新手かと振り返ると、転んだのかキリがそいつに支えられていた。丁度、曲がり角でぶつかったのだろう。
「璃子ちゃん? おはよう。その……昨日はごめ、っ!? なん……」
こちらに気付いた鈴切の少年はその奥、腐りかけた屍に目を見開いた。
「……千李か」
「お前、これは……どういう事だ!?」
「見ての通りだ、そいつ連れてどっか行ってろ」
片腕を失くしてふらつく屍を思いっきり蹴り飛ばす。
後ろから上がる短い悲鳴に鬱陶しく舌打ちをした。
「き、木村さん!!」
「もう死んでる。ただの悪趣味な人形だ、あれは」
壁に打ち付けられたそれは痛みに蹲ることも無く、ゆらりと立ち上がりまた向かってくる。

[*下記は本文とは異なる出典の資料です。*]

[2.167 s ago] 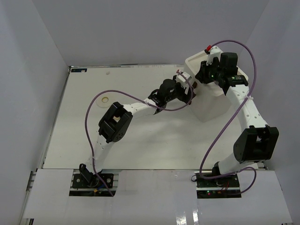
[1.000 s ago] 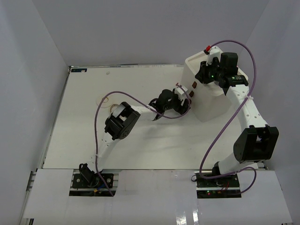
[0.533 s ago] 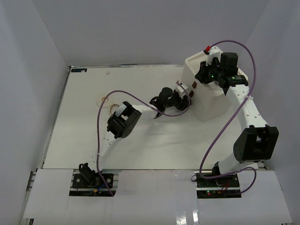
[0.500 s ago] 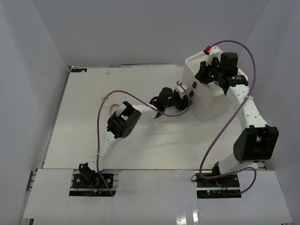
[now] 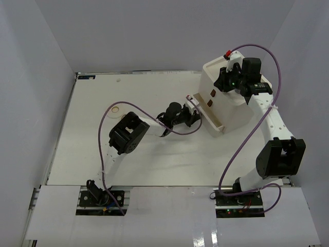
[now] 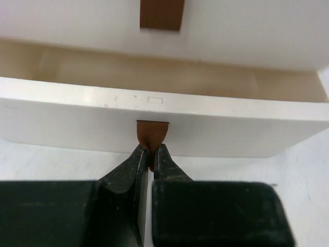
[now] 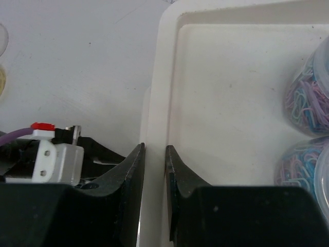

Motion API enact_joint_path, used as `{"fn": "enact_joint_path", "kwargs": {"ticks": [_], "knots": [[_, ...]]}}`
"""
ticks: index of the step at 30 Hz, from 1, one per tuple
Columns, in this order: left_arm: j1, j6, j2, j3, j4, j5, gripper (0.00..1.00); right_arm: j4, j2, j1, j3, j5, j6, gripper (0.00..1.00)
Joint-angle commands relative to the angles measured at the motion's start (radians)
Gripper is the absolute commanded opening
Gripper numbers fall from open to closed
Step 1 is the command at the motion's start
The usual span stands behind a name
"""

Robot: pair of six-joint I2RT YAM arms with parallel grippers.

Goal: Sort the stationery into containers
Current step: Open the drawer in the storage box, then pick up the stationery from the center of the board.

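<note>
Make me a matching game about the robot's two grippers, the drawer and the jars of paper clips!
Things:
1. left gripper
2. right gripper
3. drawer
4. paper clip jars

States:
A. sitting in the top tray
B. pulled open
C. pinching a brown handle
D. clamped on the tray rim

Pairs: 1-C, 2-D, 3-B, 4-A

We're seeing a plain white tabletop (image 5: 154, 154), blank white walls (image 5: 46, 41) boxing it in, and a small dark sticker (image 5: 88, 77) at its far-left corner.
</note>
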Motion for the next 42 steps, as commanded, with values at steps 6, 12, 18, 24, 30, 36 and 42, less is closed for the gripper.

死霊が憑いているようには見えない。まるで感情――魂が抜け落ちて魄だけで動いているようで、これは自然に生えたものとは思えない。
誰かが造った。死体を術で弄って。
きらりと鋼鉄が光を反射し走り抜ける。
千李が背負っていた得物を引き抜いて屍目掛けて振り上げていた。
「や、やめて!!」
駆け寄ろうとする少女の腕を掴んで引いた。
一切の容赦もなく、右肩から斜めに裂かれたそれは大きく痙攣した後、電池が切れたようにぐしゃりと崩れ落ちた。
それっきり、その人形はピクリとも動く事は無かった。
「キリ、立てるか」
ずるずるとへたりこんで呆然としている少女に反応は無かった。
キン、と鍔を鳴らして振り返る千李は哀れむような顔を少女に向けた後、視線を少し上に向けて睨みつけてくる。
「どういう事か、説明してもらう」
「これは灯野がもう動いてる。鈴切に用はない」
冷静に、淡々と応えると一層睨みが強くなる。坂谷の介入はもう必然的の状況で、ここで鈴切なんかが関わってくれば泥沼は避けられないし解体どころの騒ぎではなくなるかもしれない。

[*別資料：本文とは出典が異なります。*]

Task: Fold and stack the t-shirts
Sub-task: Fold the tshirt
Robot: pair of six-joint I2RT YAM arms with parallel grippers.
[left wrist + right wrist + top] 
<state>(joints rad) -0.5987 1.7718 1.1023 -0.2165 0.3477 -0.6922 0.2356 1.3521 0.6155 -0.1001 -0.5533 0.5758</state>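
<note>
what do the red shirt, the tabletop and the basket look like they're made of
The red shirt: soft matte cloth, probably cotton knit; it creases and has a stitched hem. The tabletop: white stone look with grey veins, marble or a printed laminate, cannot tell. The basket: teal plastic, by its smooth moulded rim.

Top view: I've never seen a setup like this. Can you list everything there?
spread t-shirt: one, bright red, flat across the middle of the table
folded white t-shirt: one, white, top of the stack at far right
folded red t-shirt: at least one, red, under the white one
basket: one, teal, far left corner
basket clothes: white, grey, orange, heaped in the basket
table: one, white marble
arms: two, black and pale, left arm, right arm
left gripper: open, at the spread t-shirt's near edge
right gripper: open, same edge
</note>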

地面に力なくへたり込んで動こうとしない少女を見て思う。
そうなれば桐生の一族信者は疑念を抱き始める。内部分裂は避けられないだろう。取り纏めるはずの当主が、役に立たないのなら。
「……なら、個人的に関わる。この件に鈴切は関係しない。こんなのが襲ってきて、放っておける訳ないだろう!!」
ぴくりと僅かにキリの口許が動く。
「こんなのじゃ……ない」
放心状態で呟かれた言葉に千李は訝しげに眉を顰める。事情を知らない上に妖絶対悪の思想なら仕方のないことだとは思うが。
深く息を吐いて、周りを見渡した。今のところ、近くに新たな屍はいないようだ。
動かない少女を無理矢理立たせて腕を引く。